== Task objective ==
Make an exact copy, from the records below, of the lines from the line containing "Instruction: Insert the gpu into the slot" to the line containing "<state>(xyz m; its", both lines included, excluding pictures.

Available data Block Start

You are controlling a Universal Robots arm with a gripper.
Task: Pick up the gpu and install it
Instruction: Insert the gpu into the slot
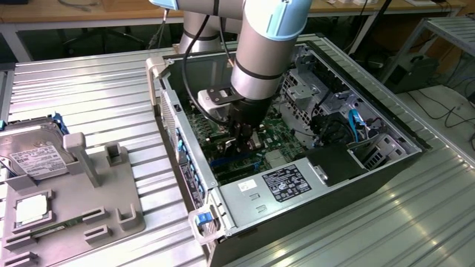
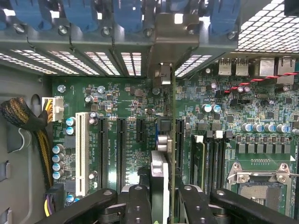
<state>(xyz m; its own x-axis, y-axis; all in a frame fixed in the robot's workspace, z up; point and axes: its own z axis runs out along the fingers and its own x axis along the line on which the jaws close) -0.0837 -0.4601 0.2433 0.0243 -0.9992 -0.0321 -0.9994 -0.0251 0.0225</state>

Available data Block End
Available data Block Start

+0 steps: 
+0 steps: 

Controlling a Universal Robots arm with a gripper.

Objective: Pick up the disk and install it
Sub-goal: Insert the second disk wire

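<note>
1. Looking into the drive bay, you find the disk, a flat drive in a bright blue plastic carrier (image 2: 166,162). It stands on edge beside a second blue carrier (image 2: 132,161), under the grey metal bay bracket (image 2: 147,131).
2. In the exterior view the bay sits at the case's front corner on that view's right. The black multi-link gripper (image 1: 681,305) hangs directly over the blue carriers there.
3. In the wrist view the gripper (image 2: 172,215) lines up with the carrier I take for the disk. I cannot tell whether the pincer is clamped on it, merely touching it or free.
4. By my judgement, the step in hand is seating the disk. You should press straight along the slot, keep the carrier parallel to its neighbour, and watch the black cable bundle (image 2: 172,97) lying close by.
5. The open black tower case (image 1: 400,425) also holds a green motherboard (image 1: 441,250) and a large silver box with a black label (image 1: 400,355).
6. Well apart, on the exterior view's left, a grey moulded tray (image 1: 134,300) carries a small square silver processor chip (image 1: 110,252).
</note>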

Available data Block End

== Expected answer ==
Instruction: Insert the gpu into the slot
<state>(xyz m; its own x-axis, y-axis; all in a frame fixed in the robot's workspace, z up; point and axes: its own z axis runs out along the fingers and its own x axis along the line on which the jaws close) -0.0837 -0.4601 0.2433 0.0243 -0.9992 -0.0321 -0.9994 -0.0251 0.0225</state>

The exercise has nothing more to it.